Titan Machinery Inc. plunged 23 percent to $19.41. The owner of agricultural and equipment stores reduced its forecast for 2012 earnings. It estimates profit to be no more than $2.30 a share, compared with an earlier prediction of at least $2.55 a share. The company also reported second-quarter earnings of 25 cents a share, missing the average analyst estimate of 43 cents.
Plains Exploration & Production Co. sank 11 percent to $36.09. The oil company said it agreed to buy BP Plc’s interests in certain deepwater Gulf of Mexico oil and natural-gas assets for $5.55 billion. The assets have production equivalent to 59,500 barrels of oil a day.
Michael Kors Holdings Ltd. declined 4.5 percent to $53.50. The high-fashion retailer said last week after markets closed that some of its investors will sell 20 million shares in a so-called secondary sale.
Telephone stocks posted the only gain among 10 S&P 500 group. Verizon Communications Inc. added 0.8 percent to $44.06.
Sprint Nextel Corp., the third-largest U.S. wireless carrier, rose 2.4 percent to $5.15. Mike McCormack, a Nomura analyst in New York, raised his recommendation on Sprint to buy from neutral in a report today, citing cost savings from the company’s network-improvement plan. He now expects Sprint’s shares to reach $7 over the next 12 months, up from a previous target of $2.50.
Hewlett-Packard Co. jumped 0.8 percent to $17.43. The world’s largest personal-computer maker expanded the total job cuts under its reorganization plan announced in May to 29,000, more than it had originally disclosed.
The S&P 500 will surge through the end of 2013 to a record 1,615 as an improvement in capital investment and industrial production boost earnings, Citigroup Inc. strategists led by Tobias Levkovich wrote in a report dated Sept. 7. Gamco Investors Inc.’s Howard Ward also said U.S. stocks may rally to record highs in the next four months as consumers increase spending and help drive up corporate earnings.

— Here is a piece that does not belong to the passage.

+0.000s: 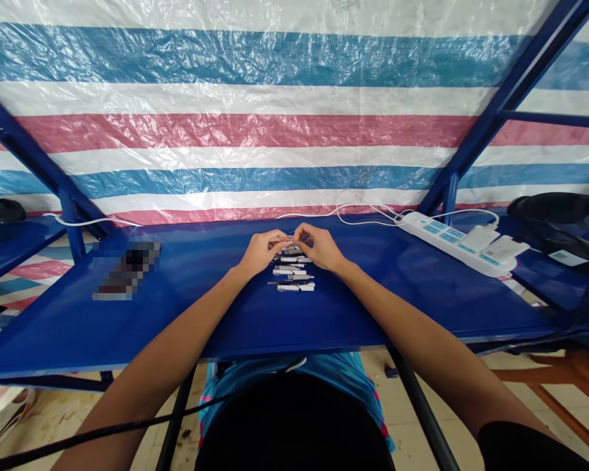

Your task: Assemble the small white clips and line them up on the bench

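Note:
My left hand (pixel 262 252) and my right hand (pixel 321 246) meet at the middle of the blue table. Both are closed, thumb and fingertips pinched on a small, light-coloured pen part (pixel 290 240) held between them; most of it is hidden by the fingers. Just below the hands, several pen parts lie crosswise in a loose column, among them a white pen barrel (pixel 293 272) and, nearest me, another white barrel (pixel 297 287) with a thin dark piece beside it. The topmost pieces are partly covered by my fingers.
A white power strip (pixel 454 242) with plugged-in adapters lies at the right, its white cable (pixel 358 208) looping along the back. At the left lies a blurred-out object (pixel 127 269). Blue metal posts and a striped tarp (pixel 255 131) stand behind the blue table (pixel 177 314).

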A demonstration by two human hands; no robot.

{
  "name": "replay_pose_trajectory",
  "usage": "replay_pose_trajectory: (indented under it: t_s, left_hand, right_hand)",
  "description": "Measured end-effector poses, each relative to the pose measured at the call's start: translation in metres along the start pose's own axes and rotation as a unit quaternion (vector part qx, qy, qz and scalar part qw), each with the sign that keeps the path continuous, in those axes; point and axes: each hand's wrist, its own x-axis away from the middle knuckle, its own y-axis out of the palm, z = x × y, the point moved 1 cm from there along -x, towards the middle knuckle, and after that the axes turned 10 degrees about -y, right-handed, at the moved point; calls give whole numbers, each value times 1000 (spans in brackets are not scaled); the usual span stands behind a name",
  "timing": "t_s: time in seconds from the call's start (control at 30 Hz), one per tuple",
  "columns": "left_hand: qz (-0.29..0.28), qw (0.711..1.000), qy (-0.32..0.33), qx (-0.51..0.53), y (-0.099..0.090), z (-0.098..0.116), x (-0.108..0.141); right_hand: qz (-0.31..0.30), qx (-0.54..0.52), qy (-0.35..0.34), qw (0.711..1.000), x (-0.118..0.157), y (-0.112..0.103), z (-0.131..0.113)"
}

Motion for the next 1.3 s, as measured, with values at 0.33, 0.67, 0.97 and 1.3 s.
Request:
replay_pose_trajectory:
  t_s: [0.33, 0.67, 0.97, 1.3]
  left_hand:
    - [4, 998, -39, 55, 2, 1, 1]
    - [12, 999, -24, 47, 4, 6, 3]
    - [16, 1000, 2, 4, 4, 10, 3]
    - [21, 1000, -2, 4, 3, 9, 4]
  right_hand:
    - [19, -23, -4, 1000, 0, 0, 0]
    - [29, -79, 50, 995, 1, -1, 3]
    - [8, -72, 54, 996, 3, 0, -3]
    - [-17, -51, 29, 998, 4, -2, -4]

“The key message to investors is get in stocks,” Ward, a fund manager who helps oversee $35.6 billion at Gamco in Rye, New York, said in a television interview on “Bloomberg Surveillance” with Tom Keene and Sara Eisen. “It’s not too late. If we can avoid a fiscal cliff-driven, recession-type of hit, we’re going to have a new high in stocks in the next three to four months.”

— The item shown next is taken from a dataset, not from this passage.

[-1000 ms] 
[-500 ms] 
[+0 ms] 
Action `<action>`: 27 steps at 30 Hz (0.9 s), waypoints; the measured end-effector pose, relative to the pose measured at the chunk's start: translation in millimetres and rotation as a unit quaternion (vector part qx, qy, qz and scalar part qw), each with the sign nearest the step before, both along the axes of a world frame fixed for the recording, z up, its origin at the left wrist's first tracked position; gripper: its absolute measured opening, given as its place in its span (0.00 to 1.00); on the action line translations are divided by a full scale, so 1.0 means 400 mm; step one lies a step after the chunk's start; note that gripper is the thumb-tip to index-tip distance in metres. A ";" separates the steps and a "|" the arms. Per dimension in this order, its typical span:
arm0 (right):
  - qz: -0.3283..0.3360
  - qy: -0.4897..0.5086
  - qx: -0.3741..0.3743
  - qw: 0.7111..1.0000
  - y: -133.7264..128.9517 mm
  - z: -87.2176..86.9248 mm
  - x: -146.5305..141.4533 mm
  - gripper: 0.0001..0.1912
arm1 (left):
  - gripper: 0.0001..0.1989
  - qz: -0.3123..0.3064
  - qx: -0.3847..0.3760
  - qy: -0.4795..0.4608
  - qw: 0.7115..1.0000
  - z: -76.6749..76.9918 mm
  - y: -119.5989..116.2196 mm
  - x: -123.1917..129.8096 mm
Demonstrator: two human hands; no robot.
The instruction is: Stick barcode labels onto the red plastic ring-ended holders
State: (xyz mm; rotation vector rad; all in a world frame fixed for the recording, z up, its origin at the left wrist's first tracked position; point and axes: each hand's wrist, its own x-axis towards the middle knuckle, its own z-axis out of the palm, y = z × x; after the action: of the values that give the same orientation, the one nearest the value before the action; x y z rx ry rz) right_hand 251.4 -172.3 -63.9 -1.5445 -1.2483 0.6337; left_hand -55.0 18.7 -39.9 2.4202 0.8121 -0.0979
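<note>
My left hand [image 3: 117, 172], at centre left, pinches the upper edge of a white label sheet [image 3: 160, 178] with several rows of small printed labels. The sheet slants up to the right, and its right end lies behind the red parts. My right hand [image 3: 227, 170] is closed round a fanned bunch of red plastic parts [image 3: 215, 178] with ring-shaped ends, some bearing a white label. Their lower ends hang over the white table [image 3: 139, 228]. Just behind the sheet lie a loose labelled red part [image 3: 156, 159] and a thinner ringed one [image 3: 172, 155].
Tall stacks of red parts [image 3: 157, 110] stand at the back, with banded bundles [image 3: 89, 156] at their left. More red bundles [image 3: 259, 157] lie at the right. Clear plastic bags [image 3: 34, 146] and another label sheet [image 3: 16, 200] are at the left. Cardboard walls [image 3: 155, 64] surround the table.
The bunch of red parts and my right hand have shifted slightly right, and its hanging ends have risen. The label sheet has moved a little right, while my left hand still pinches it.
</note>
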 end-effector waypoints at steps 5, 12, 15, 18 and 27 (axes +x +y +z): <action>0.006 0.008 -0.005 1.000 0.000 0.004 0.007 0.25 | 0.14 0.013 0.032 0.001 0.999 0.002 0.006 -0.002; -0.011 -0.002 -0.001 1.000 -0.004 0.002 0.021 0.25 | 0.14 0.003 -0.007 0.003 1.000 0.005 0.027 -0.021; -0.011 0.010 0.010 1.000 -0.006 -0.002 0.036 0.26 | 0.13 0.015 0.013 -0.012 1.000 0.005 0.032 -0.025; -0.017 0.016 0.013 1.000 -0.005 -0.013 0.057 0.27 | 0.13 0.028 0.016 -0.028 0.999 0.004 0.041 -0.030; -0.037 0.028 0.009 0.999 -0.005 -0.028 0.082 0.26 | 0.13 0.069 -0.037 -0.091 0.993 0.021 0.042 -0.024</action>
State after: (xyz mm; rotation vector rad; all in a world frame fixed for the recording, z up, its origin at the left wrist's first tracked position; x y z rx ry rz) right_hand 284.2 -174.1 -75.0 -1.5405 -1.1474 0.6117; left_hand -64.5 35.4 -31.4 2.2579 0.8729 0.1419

A deal by U.S. lawmakers to head off automatic tax increases and spending cuts at the start of next year may be “messy” and could hurt stocks, Goldman Sachs Group Inc.’s chief U.S. equity strategist David Kostin said. The automatic spending cuts totaling about $1.2 trillion would be carried out beginning Jan. 2 unless lawmakers reach a deal to cancel or modify them.
The so-called fiscal cliff “is unlikely to be resolved in a smooth fashion, and probably will be resolved in a messy way,” Kostin said today at a conference in San Diego sponsored by the Insured Retirement Institute.